4. Adaptation and Change
No matter what type of trouble you’re facing, your ability to cope relies in part on your ability to make adaptive changes in response to what has happened to you. Maybe there are ways to approach this time in your life, decisions to be made and changes to embrace, that will enable you to minimize the damage of this misfortune. If you can respond actively rather than passively, you may be able to prevent secondary problems. Seek out trusted confidantes and hear their advice. Find professional counseling resources and support groups. Learn about how others have managed what you’re going through, and copy their best ideas.

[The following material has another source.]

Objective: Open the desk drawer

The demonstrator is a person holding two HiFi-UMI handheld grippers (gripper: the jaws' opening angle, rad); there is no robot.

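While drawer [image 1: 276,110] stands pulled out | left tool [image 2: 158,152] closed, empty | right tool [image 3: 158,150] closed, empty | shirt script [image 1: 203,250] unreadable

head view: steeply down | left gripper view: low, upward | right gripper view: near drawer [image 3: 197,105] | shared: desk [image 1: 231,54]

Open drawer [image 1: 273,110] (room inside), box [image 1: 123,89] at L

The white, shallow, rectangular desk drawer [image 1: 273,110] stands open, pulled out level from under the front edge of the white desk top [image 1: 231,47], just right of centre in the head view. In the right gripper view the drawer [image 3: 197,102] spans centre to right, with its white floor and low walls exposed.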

Sometimes adapting to a major upheaval requires being willing to engage in problem-solving and try new things. Adaptation can be painful: We tend to resist change, especially when we feel vulnerable or threatened. But adaptation is a powerfully liberating process. Remain open to radical reorganization as well as smaller changes. The more you adapt to your situation, the more effectively you will be able to cope with it and move forward.
5. Self-Care and Self-Compassion
Times of grief or struggle bring new barriers and challenges to self-care, even though these times are exactly when we most need self-care for its stress-reducing effects. Even if you are usually good about taking care of yourself, meeting your self-care needs during a crisis will be imperfect, and that’s OK. If you find yourself unable to do your usual stress-reduction activities, try to replace them with something you can do now, given your current realities. Trim down to basics and focus on sleep, nutrition, and activity level to whatever extent is realistic. Simplify and adapt your self-care routines as much as necessary to rise to the challenges of your current predicament, and endeavor to be gentle with yourself.
Self-compassion in times of trouble is at least as important as during good times. Compassion for yourself will not diminish your capacity to care for others. Indeed, practicing self-compassion tends to increase our capacity for more compassion toward others. Give yourself some kindness and understanding.
These strategies cannot keep the wolf of hard times from blowing at your door, but they can help you minimize the extent of the damage. When crisis turns your life upside down, you can bounce back by reaching for a few key tools: spiritual beliefs and practices, relational and practical support, adaptation and change, artistic expression, self-care, and self-compassion. Using these tools can help you persevere until the storm has passed and the next patch of sunshine arrives.